3.1. Board Decoupling Capacitors and Power Flooding Guides

In addition to on-package decoupling (OPD) (as land-side capacitor (LSC) and die-side capacitor (DSC)), the Intel Agilex® 7 device family also offers a cavity site or state to place large size back side capacitors as close as possible to the die or package to improve transient voltage droop response and reduce second or third voltage droop. A total of 15 decoupling capacitors (refer to Table 12, the bottom side capacitors for VCC core and VCCH) can be added into the Intel Agilex® 7 AGF014 Development Kit Board cavity including 9x 0805 47uF (for VCC core) and 6x 0603 22uF (for VCCH) as shown in Figure 4.
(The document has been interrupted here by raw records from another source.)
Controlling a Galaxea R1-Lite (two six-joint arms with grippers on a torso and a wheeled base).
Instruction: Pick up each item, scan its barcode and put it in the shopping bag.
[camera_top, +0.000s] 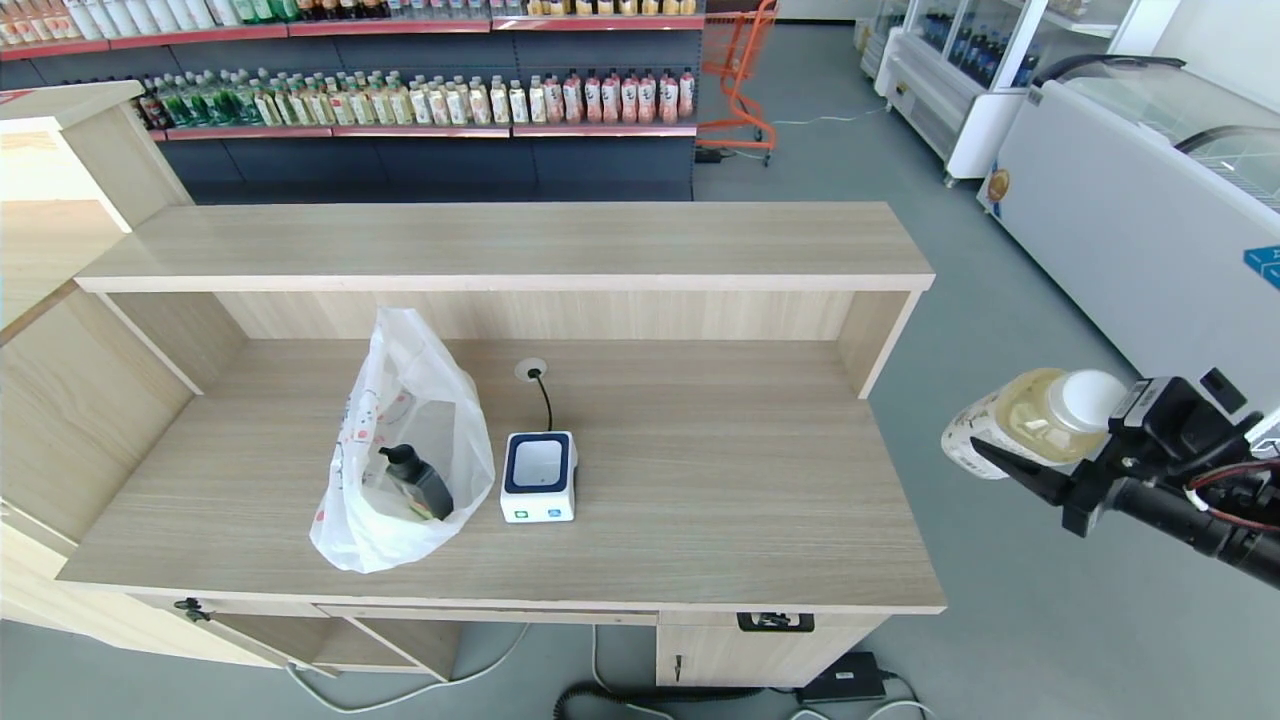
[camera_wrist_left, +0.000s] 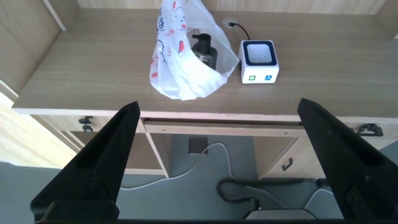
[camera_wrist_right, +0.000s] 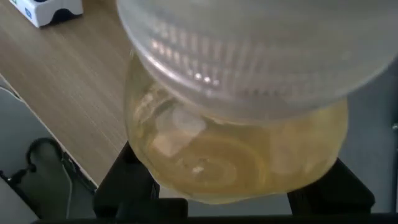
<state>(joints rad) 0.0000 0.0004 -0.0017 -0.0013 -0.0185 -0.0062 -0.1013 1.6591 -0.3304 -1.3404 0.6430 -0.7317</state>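
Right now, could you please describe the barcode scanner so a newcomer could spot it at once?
Start at the wooden counter and find the white shopping bag. Close beside the bag, toward the robot's right, sits the scanner. It is a small white box with a dark-framed window on top and a black cable behind it.

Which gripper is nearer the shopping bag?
Left. The left gripper is before the counter's front edge, facing the shopping bag; the right gripper, holding a bottle, is beyond the counter's right end.

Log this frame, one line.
right gripper: shut on bottle, right of counter | left gripper: open | bag: pump bottle inside | scanner: beside bag
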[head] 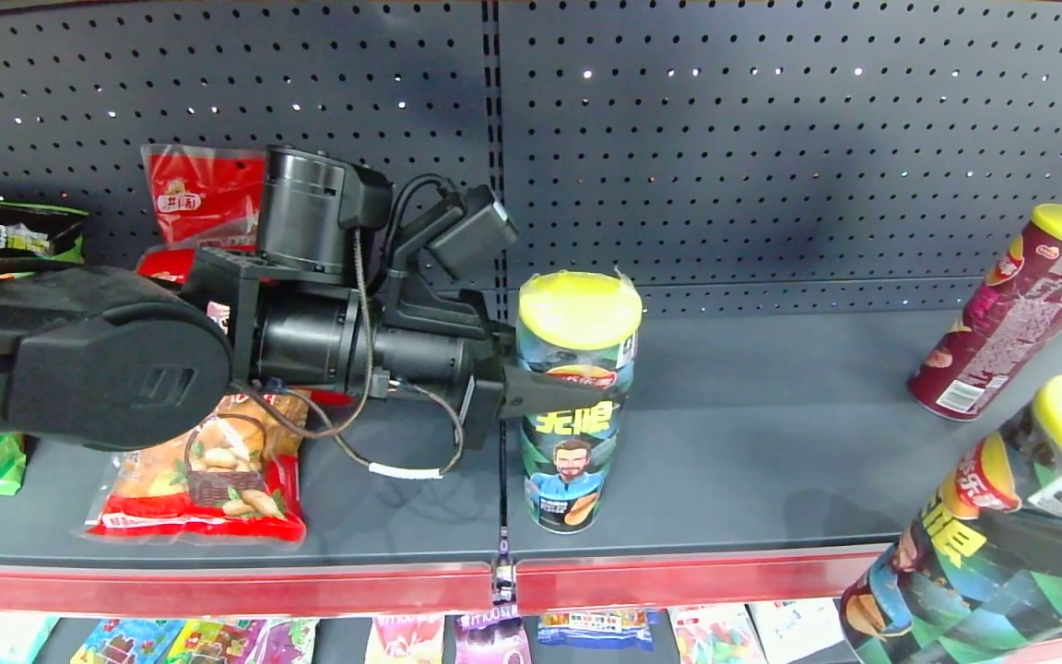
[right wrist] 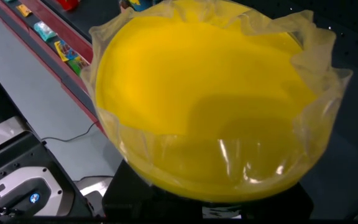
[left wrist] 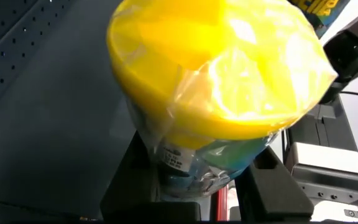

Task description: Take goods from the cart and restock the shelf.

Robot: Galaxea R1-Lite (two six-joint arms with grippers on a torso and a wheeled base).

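Note:
A green-and-blue chip can (head: 577, 433) with a yellow lid (left wrist: 216, 62) stands upright on the grey shelf (head: 752, 443), near the middle and close to the front edge. My left gripper (head: 577, 387) comes in from the left and is shut on the can's upper body; its black fingers (left wrist: 129, 186) press on both sides. A second can of the same kind (head: 973, 544) hangs tilted in front of the shelf at lower right. My right gripper (head: 1056, 544) is shut on it, and its yellow lid (right wrist: 210, 93) sits right before the right wrist camera.
A maroon chip can (head: 1015, 314) leans at the shelf's right end. A peanut bag (head: 208, 480), a red bag (head: 204, 198) and green bags (head: 10, 231) lie at the left. The shelf's red front strip (head: 678, 576) tops a lower shelf of snack packets (head: 494, 636). Bare shelf lies between the two cans.

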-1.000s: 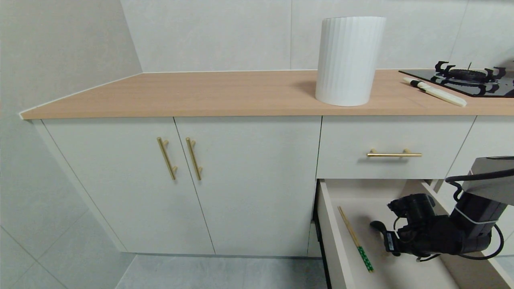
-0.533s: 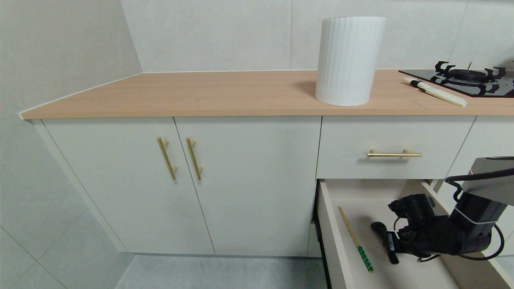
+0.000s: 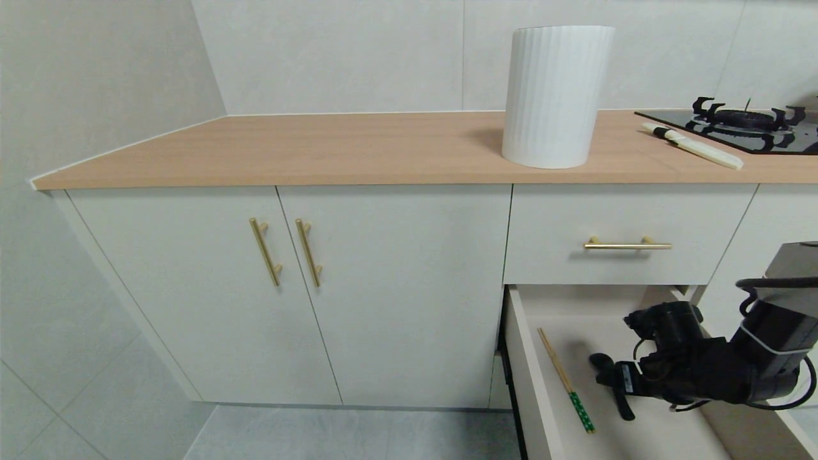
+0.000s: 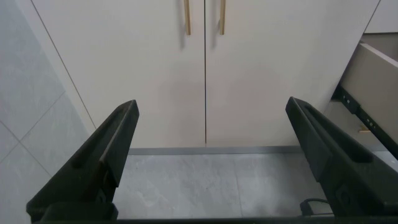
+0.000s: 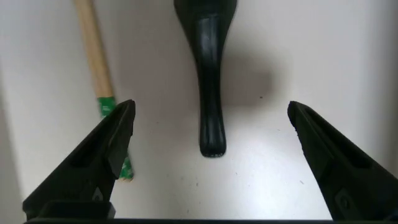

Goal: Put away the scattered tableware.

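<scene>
in the open drawer (image 3: 521, 358), nearest of all at about 5 o'clock in the head view, lie the task's two pieces. the black spoon (image 5: 210, 74) rests flat on the drawer floor, bowl toward the back, handle toward the front. the chopsticks (image 3: 557, 367) lie at the spoon's 9 o'clock, close along the drawer's left wall, apart from the spoon, green tips to the front.

the right gripper (image 5: 211, 111) hangs over the spoon with its fingers spread wide and released; the handle lies in the gap between them, touched by neither. the right arm's wrist covers the drawer floor at the spoon's 3 o'clock.

the left gripper (image 4: 211, 107) is low, released as well, gripping nothing, and it faces the floor and the foot of the cabinet doors (image 3: 396, 300).

those doors, shut, carry two upright gold handles (image 3: 265, 252) at 9 o'clock of the drawer. straight above the open drawer sits a closed upper drawer (image 3: 626, 217) with a gold bar handle (image 3: 627, 245), hanging over the open drawer's back.

farther on runs the wooden counter (image 3: 319, 147). on it, at 1 o'clock, stands a white ribbed canister (image 3: 555, 96), upright. at its 3 o'clock lies a cream knife (image 3: 693, 145) with a black band, just beside the gas hob (image 3: 748, 128).
</scene>
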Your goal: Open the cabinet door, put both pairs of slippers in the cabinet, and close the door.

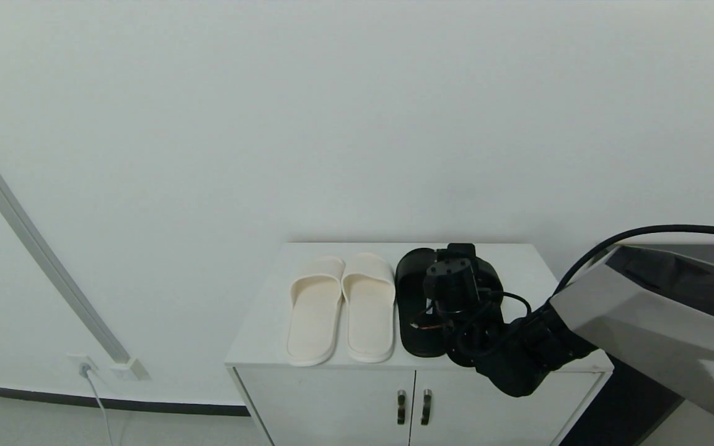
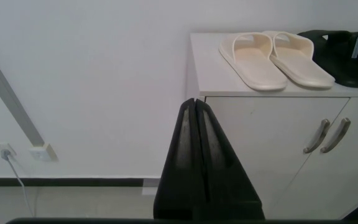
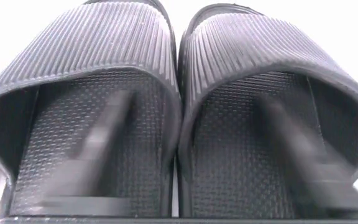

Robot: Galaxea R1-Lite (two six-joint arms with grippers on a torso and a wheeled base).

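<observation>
While the white cabinet's (image 1: pixel 264 322) two doors (image 1: pixel 332 409) sit shut, a cream pair of slippers (image 1: pixel 339 306) and a black pair (image 1: pixel 414 310) lie side by side on its top, the right gripper (image 3: pixel 197 102) over the black pair with fingers spread, one above each footbed, and the left gripper (image 2: pixel 195 106) pressed together off the cabinet's left side.

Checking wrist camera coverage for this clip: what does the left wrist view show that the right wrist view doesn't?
Left wrist view adds the white slippers on the cabinet, its closed doors' handles, and the left tool, shut. Right wrist view adds the right tool, open, a finger over the footbed of each of the black slippers. Both share the black slippers.
</observation>
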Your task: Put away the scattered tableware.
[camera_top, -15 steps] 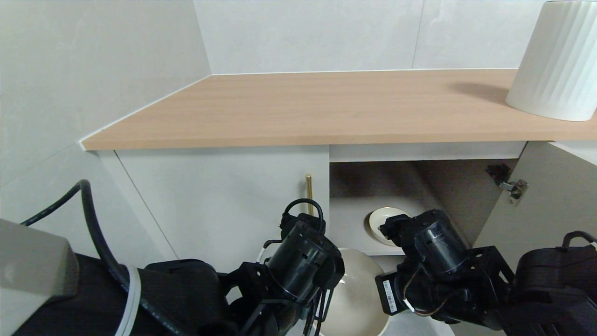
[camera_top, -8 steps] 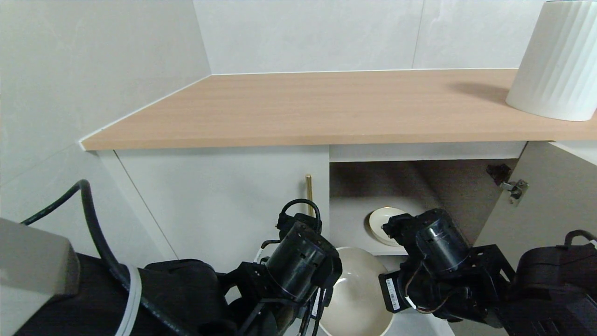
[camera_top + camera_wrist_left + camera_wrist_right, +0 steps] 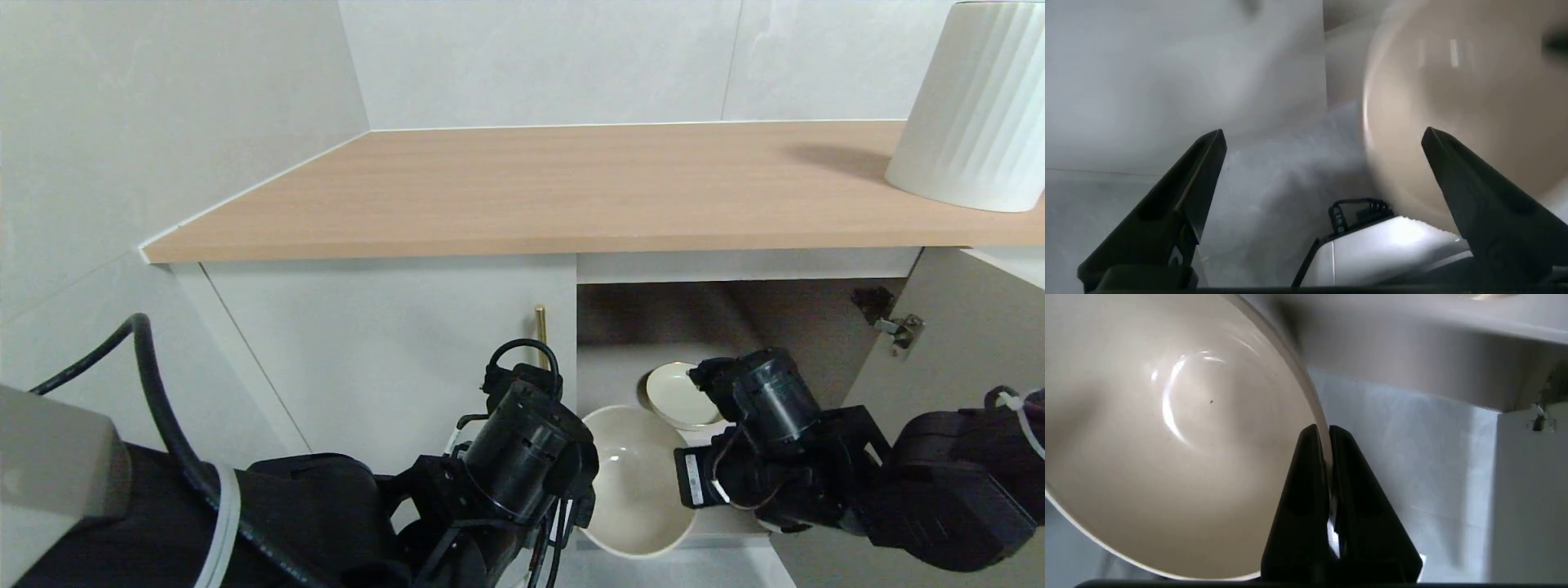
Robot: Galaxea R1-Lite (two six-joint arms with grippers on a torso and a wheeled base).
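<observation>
— Two fingers of the right gripper (image 3: 1328, 445) pinch the bowl (image 3: 633, 482) by its rim, at the cabinet (image 3: 735, 265) mouth
— And the left gripper (image 3: 1323, 139)?
— Wide open, empty. That thin rim pinch could slip, dropping the bowl onto the small dish (image 3: 679, 394) inside

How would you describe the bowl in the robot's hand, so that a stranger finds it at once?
Under the wooden counter, one cabinet door stands open. Before that opening, the right hand grips a big cream bowl by its rim. It is far larger than the small dish on the shelf inside.
</observation>
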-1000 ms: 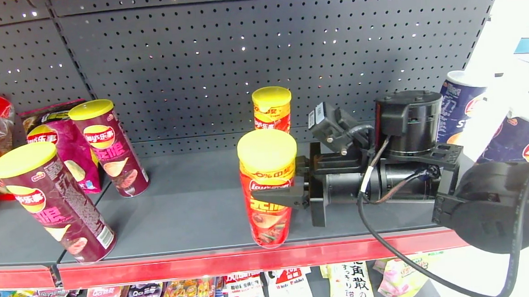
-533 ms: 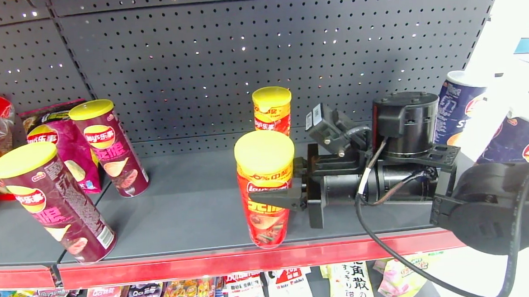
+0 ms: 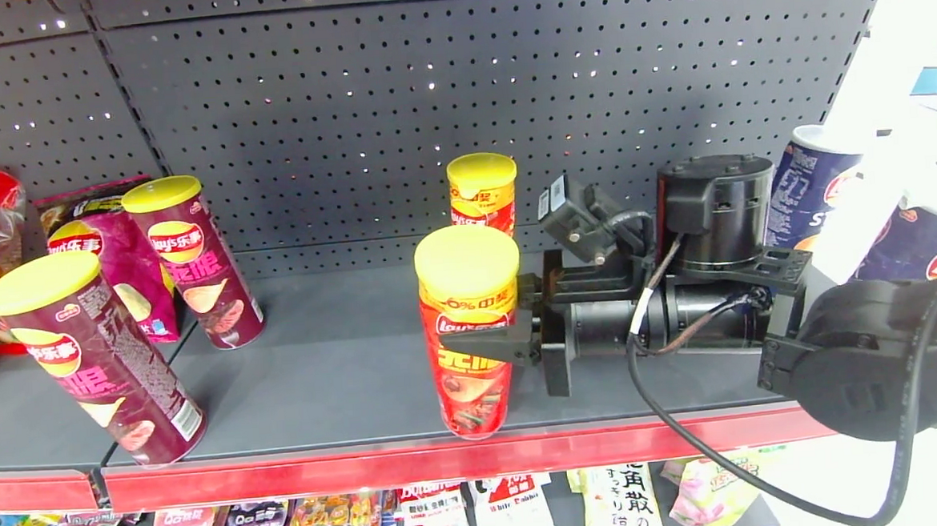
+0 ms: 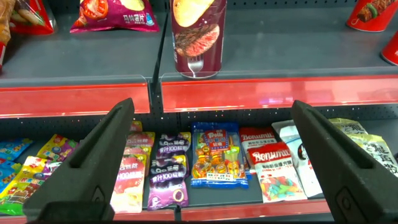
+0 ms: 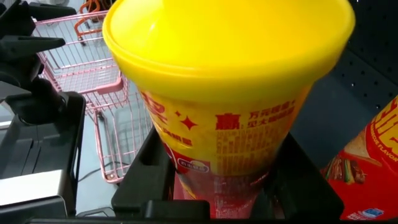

Figure 4 is an example of a decoupling capacitor placement scheme or connection within cavity on the bottom-layer for a PCB designed for the Intel Agilex® 7 AGF014 PCIe* Development Kit without socket and the use of micro via. The top layer in Figure 4 is assigned for VCC core power and the GND pins on top layer within the decoupling capacitor mounting are connected to the second layer (ground) through a micro via.

Figure 4. Back-side Board Cavity with Large Size Decoupling Capacitors for PCB without Socket, Thin Stackup, and the Use of Micro Via ( Intel Agilex® 7 AGF014 PCIe* Development Kit)

Because of the location of the cavity capacitors on the bottom side, several GND balls can’t have vias in pad, for stackup without the use of micro via. To ensure that we do not reduce the package current capability, and that we have a low-return inductance path, add a ground island on the top layer connecting those floating balls to adjacent GND vias, as illustrated in Figure 5.

Figure 5 is an example of decoupling capacitors scheme or connection within the cavity on the bottom layer for a PCB designed of Intel Agilex® 7 AGF014 Signal Integrity Development Kit without socket and the use of only through via for GND pins.

Figure 5. Back-side Board Cavity with Large Size Decoupling Capacitors, Thick Stackup, and the Use of Through Via ( Intel Agilex® 7 AGF014 Signal Integrity Development Kit)

If some of the required decoupling capacitors within the cavity cannot be placed due to some restriction, you can make specification within the pinfiled to place them as long as they are close to the cavity area.

In addition, other recommended 0201 and 0402 decoupling capacitors can be placed in the via field (FPGA pin field) on bottom layer inside the package shadow. The board side decoupling capacitors (FPGA periphery) recommendation for all rails can be placed either on top layer or bottom layer close to the edge of FPGA device.

This is a summary of the recommended decoupling capacitors placement within cavity for the Intel Agilex® 7 AGF012 and AGF014 device family:

  • VCC core cavity decoupling capacitors on bottom side:
    • Thick PCB: 9x 0805 47µF
    • Thin PCB: 5x 0805 47µF
  • VCCH cavity decoupling capacitors on bottom side: 4x 0603 22µF
    • Option for VCCH: Some 0603 capacitors can be allocated to VCC or VCCIO_PIO/VCCPT depending on power consumption.
    Note: The power tree and number of decoupling capacitors within the cavity on the Intel Agilex® 7 development kit boards may be slightly different than what has been recommended in this application note due to early release of silicon and guideline. The recommended power tree, guideline, and decoupling capacitors in this application note has been well established and validated by measurement for the final device production.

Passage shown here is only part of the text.